(RECORDS SUPPLIED)
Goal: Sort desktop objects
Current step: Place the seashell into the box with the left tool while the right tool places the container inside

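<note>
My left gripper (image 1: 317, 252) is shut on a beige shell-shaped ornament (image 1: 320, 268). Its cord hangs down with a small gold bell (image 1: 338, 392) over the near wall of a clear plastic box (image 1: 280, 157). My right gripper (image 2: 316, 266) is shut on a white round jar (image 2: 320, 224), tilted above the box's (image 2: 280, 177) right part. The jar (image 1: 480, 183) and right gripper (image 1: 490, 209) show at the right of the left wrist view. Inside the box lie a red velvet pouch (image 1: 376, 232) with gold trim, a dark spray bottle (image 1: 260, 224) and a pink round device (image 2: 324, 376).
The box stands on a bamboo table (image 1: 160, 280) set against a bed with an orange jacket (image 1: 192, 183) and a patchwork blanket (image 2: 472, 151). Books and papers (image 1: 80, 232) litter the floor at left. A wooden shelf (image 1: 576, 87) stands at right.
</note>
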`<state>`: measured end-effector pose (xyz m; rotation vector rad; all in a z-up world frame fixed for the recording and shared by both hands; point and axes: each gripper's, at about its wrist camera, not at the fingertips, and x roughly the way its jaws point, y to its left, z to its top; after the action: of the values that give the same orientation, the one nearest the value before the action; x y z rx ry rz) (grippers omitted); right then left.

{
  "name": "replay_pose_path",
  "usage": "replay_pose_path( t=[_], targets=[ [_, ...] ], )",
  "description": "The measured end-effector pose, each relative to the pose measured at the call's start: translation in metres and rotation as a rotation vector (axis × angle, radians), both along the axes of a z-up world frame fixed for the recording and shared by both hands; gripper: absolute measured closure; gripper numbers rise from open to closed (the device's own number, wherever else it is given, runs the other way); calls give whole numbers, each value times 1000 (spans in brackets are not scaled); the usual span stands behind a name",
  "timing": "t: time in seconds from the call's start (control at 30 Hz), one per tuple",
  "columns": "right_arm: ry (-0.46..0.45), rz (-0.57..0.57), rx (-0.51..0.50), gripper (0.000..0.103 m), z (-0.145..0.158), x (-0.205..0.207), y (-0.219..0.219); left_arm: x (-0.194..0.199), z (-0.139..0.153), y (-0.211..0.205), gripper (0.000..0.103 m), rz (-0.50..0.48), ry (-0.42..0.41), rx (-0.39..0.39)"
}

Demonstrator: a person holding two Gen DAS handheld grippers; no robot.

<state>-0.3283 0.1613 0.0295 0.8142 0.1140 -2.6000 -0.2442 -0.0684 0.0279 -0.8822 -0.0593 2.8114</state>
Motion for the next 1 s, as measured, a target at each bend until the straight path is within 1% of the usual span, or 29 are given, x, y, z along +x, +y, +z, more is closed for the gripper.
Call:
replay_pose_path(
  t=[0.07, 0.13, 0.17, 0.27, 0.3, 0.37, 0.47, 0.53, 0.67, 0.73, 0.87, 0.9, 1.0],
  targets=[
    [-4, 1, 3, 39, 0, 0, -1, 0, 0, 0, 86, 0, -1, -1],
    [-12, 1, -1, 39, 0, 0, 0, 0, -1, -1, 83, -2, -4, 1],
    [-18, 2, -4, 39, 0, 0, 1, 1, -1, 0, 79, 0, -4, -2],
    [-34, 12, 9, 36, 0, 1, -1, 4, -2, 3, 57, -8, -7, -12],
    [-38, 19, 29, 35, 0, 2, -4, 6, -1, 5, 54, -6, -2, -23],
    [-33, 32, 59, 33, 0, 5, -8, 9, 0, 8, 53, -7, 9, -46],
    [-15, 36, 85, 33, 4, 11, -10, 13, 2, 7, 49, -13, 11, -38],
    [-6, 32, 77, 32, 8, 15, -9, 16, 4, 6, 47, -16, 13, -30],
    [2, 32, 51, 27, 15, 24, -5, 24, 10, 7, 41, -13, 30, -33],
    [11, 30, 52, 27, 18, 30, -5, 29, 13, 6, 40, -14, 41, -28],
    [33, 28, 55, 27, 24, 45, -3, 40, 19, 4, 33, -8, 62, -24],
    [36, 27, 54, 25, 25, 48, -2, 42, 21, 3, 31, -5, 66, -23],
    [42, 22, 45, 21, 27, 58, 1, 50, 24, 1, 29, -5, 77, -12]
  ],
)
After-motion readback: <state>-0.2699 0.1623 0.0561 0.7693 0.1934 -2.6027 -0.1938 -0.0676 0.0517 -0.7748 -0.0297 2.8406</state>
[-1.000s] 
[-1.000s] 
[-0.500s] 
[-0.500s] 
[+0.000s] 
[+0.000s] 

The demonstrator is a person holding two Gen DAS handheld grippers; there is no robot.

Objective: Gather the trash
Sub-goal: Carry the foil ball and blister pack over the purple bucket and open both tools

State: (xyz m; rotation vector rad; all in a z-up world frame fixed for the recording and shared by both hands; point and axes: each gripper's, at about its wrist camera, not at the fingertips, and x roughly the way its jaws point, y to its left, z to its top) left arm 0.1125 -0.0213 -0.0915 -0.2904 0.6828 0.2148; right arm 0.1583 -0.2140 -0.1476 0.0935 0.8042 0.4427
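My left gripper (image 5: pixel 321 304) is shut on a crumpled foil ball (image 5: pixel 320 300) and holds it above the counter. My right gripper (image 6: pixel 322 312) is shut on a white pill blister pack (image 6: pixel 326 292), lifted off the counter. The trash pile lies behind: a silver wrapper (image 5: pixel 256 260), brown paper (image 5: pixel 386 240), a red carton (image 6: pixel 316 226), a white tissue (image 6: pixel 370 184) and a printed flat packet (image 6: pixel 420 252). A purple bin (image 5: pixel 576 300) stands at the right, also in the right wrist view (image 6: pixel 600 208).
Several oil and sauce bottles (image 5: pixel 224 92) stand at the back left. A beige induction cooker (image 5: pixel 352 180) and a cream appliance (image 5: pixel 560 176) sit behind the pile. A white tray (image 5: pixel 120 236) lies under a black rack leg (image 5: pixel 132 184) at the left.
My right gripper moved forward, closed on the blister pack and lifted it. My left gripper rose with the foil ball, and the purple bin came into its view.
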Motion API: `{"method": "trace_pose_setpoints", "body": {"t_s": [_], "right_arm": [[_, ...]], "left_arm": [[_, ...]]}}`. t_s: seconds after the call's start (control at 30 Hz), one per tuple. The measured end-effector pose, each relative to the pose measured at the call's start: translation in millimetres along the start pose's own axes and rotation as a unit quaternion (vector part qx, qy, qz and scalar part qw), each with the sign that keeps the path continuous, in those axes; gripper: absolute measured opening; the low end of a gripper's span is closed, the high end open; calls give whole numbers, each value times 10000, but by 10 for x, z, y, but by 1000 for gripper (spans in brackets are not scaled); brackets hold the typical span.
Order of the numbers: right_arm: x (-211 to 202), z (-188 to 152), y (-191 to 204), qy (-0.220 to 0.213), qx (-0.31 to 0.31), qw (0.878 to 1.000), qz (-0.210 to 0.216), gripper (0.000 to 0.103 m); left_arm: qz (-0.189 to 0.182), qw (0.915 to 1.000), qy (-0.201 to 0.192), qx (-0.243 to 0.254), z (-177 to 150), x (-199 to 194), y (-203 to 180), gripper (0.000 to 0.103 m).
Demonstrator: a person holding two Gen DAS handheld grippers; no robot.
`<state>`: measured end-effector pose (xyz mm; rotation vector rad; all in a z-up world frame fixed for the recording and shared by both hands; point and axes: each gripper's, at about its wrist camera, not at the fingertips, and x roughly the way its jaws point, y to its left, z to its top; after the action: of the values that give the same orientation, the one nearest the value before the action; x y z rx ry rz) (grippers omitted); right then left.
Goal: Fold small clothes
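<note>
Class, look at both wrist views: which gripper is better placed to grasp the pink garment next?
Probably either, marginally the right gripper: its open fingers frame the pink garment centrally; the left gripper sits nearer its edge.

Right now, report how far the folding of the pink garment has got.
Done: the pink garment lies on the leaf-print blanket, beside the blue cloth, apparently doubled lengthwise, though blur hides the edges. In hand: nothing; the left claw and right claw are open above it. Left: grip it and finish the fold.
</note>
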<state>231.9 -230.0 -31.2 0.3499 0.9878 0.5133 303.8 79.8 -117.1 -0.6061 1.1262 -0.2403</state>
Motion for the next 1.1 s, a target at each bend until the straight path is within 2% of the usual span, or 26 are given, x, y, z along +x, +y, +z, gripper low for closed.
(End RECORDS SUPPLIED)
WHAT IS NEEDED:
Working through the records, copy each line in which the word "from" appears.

EXPECTED OUTPUT:
  "description": "The measured end-effector pose, each relative to the pose measured at the call's start: translation in metres and rotation as a rotation vector (axis × angle, radians), both along the axes of a z-up world frame fixed for the recording and shared by both hands; gripper: absolute measured closure; gripper numbers rise from open to closed (the device's own number, wherever else it is given, runs the other way); calls give whole numbers, each value times 1000 (spans in brackets are not scaled); the usual span stands behind a name",
  "timing": "t: time in seconds from the call's start (control at 30 Hz), one per tuple",

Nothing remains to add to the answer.